The city of Livorno is located on the Tirreno sea, a few kilometres at the south-east of Pisa, at the southern border of the plain which from the left shore of the Arno river reaches the hills of Montenero.
There are three hypothesis more reliable on the foundation and origin of the name of the city; in the first case, Livorno would have been founded by the King of the Molossi, Ligurian and by translation the centre would have been called Ligura and then, during the time it would have evolved into Livorna and at the end the nowadays Livorno; the second hypothesis gives the paternity of the city to Tirreno, King of the Lidi.
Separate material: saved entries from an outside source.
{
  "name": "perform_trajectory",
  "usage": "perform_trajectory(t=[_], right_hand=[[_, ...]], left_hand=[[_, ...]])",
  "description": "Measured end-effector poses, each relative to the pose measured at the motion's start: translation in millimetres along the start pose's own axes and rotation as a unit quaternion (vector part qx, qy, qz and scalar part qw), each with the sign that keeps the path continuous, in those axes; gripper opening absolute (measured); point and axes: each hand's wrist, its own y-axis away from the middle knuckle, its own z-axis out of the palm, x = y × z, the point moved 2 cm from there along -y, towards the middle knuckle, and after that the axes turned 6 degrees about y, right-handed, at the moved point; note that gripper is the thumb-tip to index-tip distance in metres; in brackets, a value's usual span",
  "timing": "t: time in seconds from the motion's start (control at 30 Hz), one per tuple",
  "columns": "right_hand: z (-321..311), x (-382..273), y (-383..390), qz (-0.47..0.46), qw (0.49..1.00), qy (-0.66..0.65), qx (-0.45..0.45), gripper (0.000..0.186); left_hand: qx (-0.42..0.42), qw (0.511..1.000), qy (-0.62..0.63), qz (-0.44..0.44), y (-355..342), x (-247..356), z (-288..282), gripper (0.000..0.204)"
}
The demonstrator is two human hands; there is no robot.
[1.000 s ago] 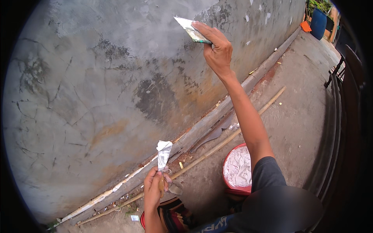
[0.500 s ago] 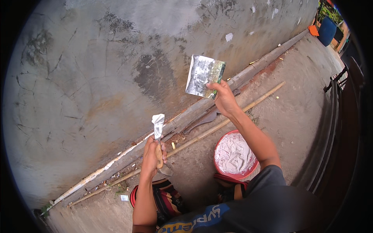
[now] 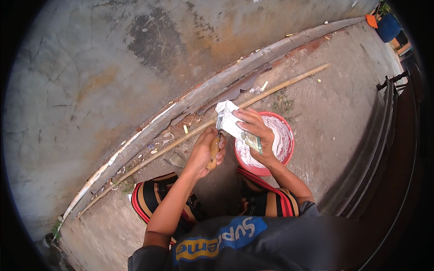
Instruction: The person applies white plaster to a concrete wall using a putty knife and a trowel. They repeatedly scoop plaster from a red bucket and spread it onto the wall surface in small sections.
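My left hand (image 3: 200,152) grips a putty knife by its wooden handle (image 3: 212,158). Its blade meets a wide flat metal scraper (image 3: 233,127), smeared white, which my right hand (image 3: 260,130) holds with fingers across it. White paste lies where the two blades meet; their exact contact is hard to make out. Just beneath the right hand sits a red tub (image 3: 287,147) of creamy white paste, partly hidden by the hand and scraper.
A stained grey wall (image 3: 99,54) with a low ledge (image 3: 210,84) runs diagonally across. A long pole (image 3: 298,80) lies along the ground beside debris. A dark wooden structure (image 3: 398,135) stands at right, and a blue barrel (image 3: 388,28) and orange object (image 3: 371,20) at the far upper right.
The right hand has come down from in front of the wall with the scraper, which now meets the putty knife. The left hand has risen slightly. The view has tilted downward.
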Motion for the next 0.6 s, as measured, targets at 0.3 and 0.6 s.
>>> perform_trajectory(t=[0.3,0.6], right_hand=[[8.7,-6.3,8.1,-0.102,0.977,0.182,0.051,0.040],[12.3,-5.1,11.9,-0.127,0.979,0.159,0.008,0.038]], left_hand=[[0.085,0.994,0.016,0.064,19.5,-3.2,27.4,0.024],[0.045,0.997,0.046,0.034,21.2,-9.7,9.1,0.039]])
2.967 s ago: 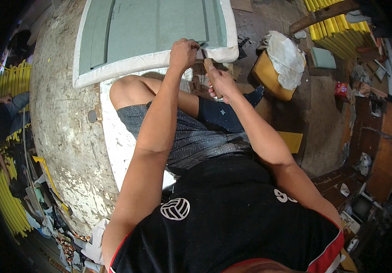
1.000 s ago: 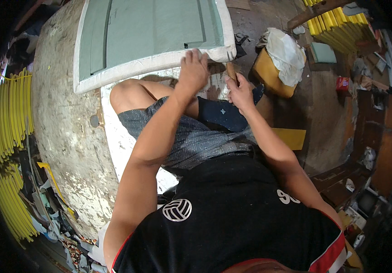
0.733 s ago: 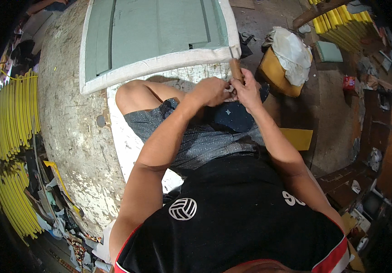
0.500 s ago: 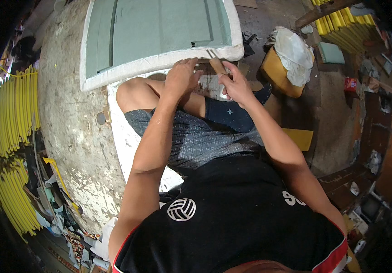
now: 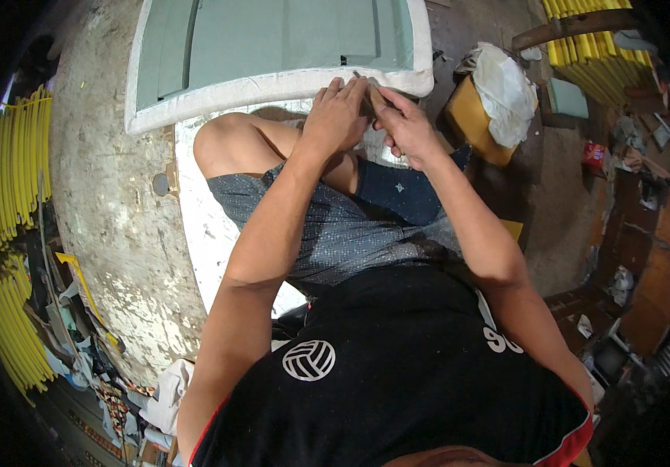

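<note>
A pale green panel (image 5: 272, 39) with a white fabric-covered border (image 5: 218, 102) lies beyond my bent legs. My left hand (image 5: 336, 117) rests on the border's near edge toward the right corner, its fingers stretched out close beside a tool's metal tip. My right hand (image 5: 411, 132) is closed round the wooden handle (image 5: 380, 105) of that tool, which angles up and left to the border. The tool's slim head is partly covered by my fingers, and whatever lies under my left fingertips is hidden.
I sit on a worn, white-flecked board (image 5: 109, 218). At right stand a yellow padded block (image 5: 463, 109) draped with white plastic (image 5: 490, 105), a teal pad (image 5: 568, 97), a red box (image 5: 596, 156) and stacked yellow pieces (image 5: 592, 50). More yellow strips (image 5: 15, 171) and scraps line the left.
My left hand has risen from beside the right wrist onto the border. The tool has swung from the corner toward my left fingers, tilting leftward. A person earlier visible at far left is no longer apparent.
</note>
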A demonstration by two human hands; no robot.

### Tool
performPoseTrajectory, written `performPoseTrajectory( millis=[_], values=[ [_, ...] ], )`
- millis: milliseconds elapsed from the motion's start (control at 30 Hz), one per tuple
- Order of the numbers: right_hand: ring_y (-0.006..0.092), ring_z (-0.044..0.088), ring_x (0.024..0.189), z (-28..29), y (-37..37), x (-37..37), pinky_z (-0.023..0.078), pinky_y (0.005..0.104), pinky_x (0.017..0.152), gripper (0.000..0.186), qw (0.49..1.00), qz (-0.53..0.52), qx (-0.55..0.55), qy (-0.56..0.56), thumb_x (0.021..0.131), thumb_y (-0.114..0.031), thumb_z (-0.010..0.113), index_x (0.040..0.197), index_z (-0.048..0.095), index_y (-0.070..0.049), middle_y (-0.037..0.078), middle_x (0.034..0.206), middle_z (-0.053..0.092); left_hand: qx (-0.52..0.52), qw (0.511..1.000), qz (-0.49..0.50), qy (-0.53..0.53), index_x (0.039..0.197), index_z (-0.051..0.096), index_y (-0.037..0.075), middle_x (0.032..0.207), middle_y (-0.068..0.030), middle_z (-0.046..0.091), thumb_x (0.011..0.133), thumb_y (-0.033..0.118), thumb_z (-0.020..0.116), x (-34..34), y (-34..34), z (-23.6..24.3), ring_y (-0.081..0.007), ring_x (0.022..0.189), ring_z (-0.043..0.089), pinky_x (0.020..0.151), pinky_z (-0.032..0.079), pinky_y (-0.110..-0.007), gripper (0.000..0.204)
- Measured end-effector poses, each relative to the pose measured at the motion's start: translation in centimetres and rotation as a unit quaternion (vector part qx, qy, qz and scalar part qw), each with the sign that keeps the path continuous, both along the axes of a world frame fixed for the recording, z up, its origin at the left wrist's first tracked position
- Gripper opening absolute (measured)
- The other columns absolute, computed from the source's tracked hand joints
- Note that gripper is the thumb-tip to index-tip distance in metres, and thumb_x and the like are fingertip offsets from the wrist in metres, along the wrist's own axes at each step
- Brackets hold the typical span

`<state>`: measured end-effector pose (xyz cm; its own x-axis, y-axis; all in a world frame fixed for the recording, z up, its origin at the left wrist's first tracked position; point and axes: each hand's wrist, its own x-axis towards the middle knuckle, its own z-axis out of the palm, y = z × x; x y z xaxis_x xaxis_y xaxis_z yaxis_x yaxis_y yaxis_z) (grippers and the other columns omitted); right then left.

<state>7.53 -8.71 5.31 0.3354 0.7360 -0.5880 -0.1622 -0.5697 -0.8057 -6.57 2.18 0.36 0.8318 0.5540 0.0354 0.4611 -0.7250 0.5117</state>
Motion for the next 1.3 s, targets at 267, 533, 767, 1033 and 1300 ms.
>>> performPoseTrajectory(
  millis=[267,533,767,1033,1300],
  values=[
    [0.0071,0.047,0.056,1.9,1.4,1.7,0.036,0.0228,0.041,0.057,0.997,0.030,-0.062,0.036,0.105,-0.029,0.054,0.159,0.040,-0.016,0.005,0.092,0.061,0.048,0.995,0.053,0.067,0.157,0.039,0.019,0.154,-0.0301,0.044,0.091,0.028,0.069,0.2,-0.1,0.8,-0.0524,0.143,0.040,0.119,0.035,-0.056,0.073],
    [0.0061,0.047,0.055,3.3,2.3,0.4,0.036,0.0227,0.040,0.058,0.992,-0.027,-0.115,0.044,0.105,-0.026,0.058,0.159,0.041,-0.016,0.002,0.084,0.058,0.010,0.997,0.053,0.057,0.155,0.043,0.023,0.148,-0.0346,0.048,0.092,0.025,0.067,0.7,0.3,0.6,-0.0540,0.139,0.044,0.116,0.038,-0.055,0.068],
    [0.0106,0.056,0.068,-0.9,1.4,-1.0,0.049,0.0292,0.064,0.051,0.982,0.043,-0.044,-0.178,0.104,-0.025,0.060,0.153,0.051,-0.013,0.002,0.079,0.062,0.050,0.996,0.036,0.064,0.150,0.049,0.019,0.144,-0.0341,0.052,0.090,0.022,0.067,-0.1,0.4,0.8,-0.0528,0.135,0.049,0.112,0.044,-0.053,0.064],
    [0.0260,0.064,0.074,-2.3,1.3,-0.5,0.052,0.0374,0.074,0.056,0.937,0.101,0.029,-0.334,0.104,-0.036,0.055,0.152,0.050,-0.008,0.017,0.084,0.066,0.056,0.996,0.056,0.040,0.151,0.049,0.017,0.145,-0.0315,0.053,0.087,0.018,0.066,0.2,0.4,0.0,-0.0517,0.135,0.050,0.113,0.042,-0.053,0.066],
    [0.0135,0.057,0.068,-4.2,-0.3,-0.5,0.048,0.0315,0.065,0.053,0.969,0.055,0.051,-0.236,0.106,-0.035,0.055,0.153,0.050,-0.011,0.007,0.081,0.063,0.016,0.998,0.037,0.053,0.151,0.051,0.022,0.151,-0.0337,0.046,0.093,0.026,0.063,-0.1,0.2,0.8,-0.0518,0.142,0.043,0.119,0.035,-0.053,0.059]
  ],
)
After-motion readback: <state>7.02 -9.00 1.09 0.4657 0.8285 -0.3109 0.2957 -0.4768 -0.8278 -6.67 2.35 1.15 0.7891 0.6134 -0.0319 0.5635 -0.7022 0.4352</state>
Cicerone, finally, talks about a dock, called “Liburna”, presumably because of the fact that it should have been adapted to host some famous boats such as “liburne” or “liburnie”, but he also talks about the port of “Labrone”, which are constituting, with good probabilities, the places of the first settlement of the city of Livorno as well as the etymologic roots of the name itself.
During the first centuries after Christ the inhabited settlement occupying this area remains in a position of absolute second importance with respect to the port and to the city of Pisa, of which is divides the destinies during the development and the successive dissolution of the Empire of Rome. After having supported the sacks of the barbaric hordes that are entering always deeper in the peninsula: the Goths, the Longobardi and around the middle of the 7th century the Francs, it is necessary to wait until the 11th century to see in the settlement, led by the countess Matilde, Marchioness of Tuscany, the edification of a symbol of a civil structure: the tower known under the name of “Mastio of Matilde”.
Livorno, still at the centre of a malarial and unhealthy territory which were certainly not making it a lot tempting with respect to other Tuscany medieval centres, still remains under the political influence of Pisa still during the first centuries of the second millennium after Christ.
After the defeat of the fleet of Pisa against Genoa during the battle of 1284 AC at the rock of the Meloria, and a short period under the control of the Marquis of Massa, Livorno first comes back under the control of Pisa, then together with this last one it suffers the hegemony of Genoa which in 1421 AC sells it for 100000 ducats to Florence.
In parallel with the decline of the port of Pisa, due to the silting up of the drawings alongside the quay because of the materials carried away downstream by the Arno river, Livorno undergoes a constant development under the careful and circumspect management of the family Medici. First the towers in garrison of the port are restored, then the defensive and port structures are reinforced, finally, the architect Buontalenti designs its urban prospect on the basis of a pentagonal plan.
In 1496 AC the city is the protagonist of the fights involving on one part Florence and Charles VIII King of France and on the other part the alliance unified around the Pope and which includes the main part of the Tuscany cities, the Duke of Milan and the forces of the Imperator of Germany Massimiliano I. Thanks to the obtained victory, the family Medici starts to consider Livorno as its favourite maritime market on the Tirreno sea, so that it orders the construction of the Arsenal in the Darsena, to build a new faro, to get the structures of the pier and the digging of the canal of the Navicelli ready.
The important demographic increase, that will take the population to be roughly estimated to 30000 unities already in 1736, follows the declarations of Cosimo I and the Constitution of Livorno made by Ferdinando I that turn the city into a port franc for everybody, guaranteeing fiscal exemptions, liberty of cult and of commerce. Under the Grand Duchy of Lorena and the leadership of Francesco and Pietro Leopoldo the city takes, finally, its actual urban physiognomy, extending the periphery along the coast and at the shoulders of the port, and building, in addition to the commercial are of the Venezia Nuova, also the works of public utility such as the Cisternone (Big cistern), necessaries to satisfy the needs of a population always more numerous.